The operative word is ‘emotions’ and it is an apt one in certain respects, given that one of the functions performed by heads of state is to serve, in both human and symbolic form, as a point of focus for a national community.
But, in most other respects, the emotions engaged by the question of monarchy, especially in the United Kingdom given that it is the most salient of the world’s surviving monarchies, obscure rather than advance the constitutional implications of having a head of state – which all states have, save some of the most dysfunctional ones.
‘Heads of state’ come in two kinds: executive and non-executive.

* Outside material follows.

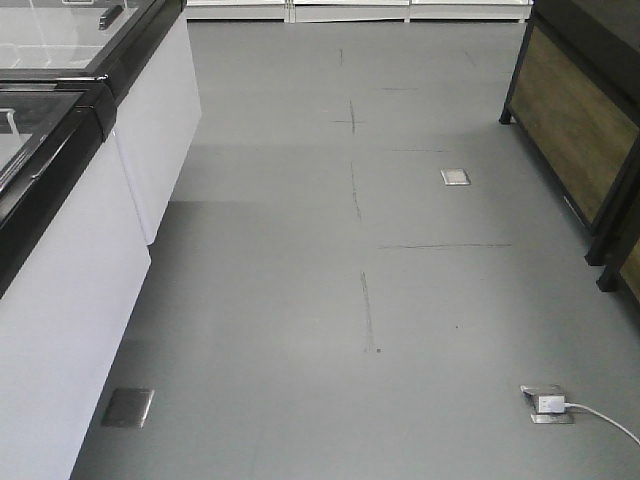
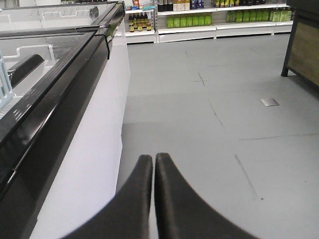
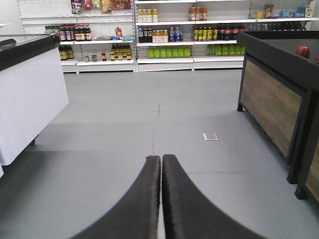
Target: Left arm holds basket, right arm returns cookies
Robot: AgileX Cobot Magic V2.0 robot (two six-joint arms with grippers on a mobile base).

The former combines governmental authority with the ceremonial and formal functions of the constitution, such as signing-off on legislation, presiding at major military funerals, presenting honours to persons of high achievement. The model here is the president of the United States, who in addition to his executive authority, performs what has been well described as the ‘decorative functions’ of the US Constitution.
As the American presidency has developed since the US itself became an imperial power after the First World War, the trappings of quasi-monarchy – state corteges of many vehicles with police motorbike outriders, flags, salutes, military parades – has grown around it, amplifying its ceremonial aspect and demanding formalities and rituals in recognition of it. With as much pomp and as many medals, the same is true from North Korea to Venezuela.
A non-executive head of state, by contrast, has exclusively the formal and decorative role and, in many places, shares with the political head of government some of the ceremonial aspects. They also come in two varieties: elected and hereditary.
The advantages of an elected head of state, as shown by Ireland, is that a popular neutral figure can fulfil the thankless task of standing about on ceremonial occasions, smiling and shaking hands, as a harmless symbol of the nation and a figure above and separate from its fray (in every democracy or quasi-democracy there is fray; only tyrannies are fray-less, at least for a time).
Elected heads of state generally come cheaper than hereditary ones and, if they prove an embarrassment, they are considerably easier to remove.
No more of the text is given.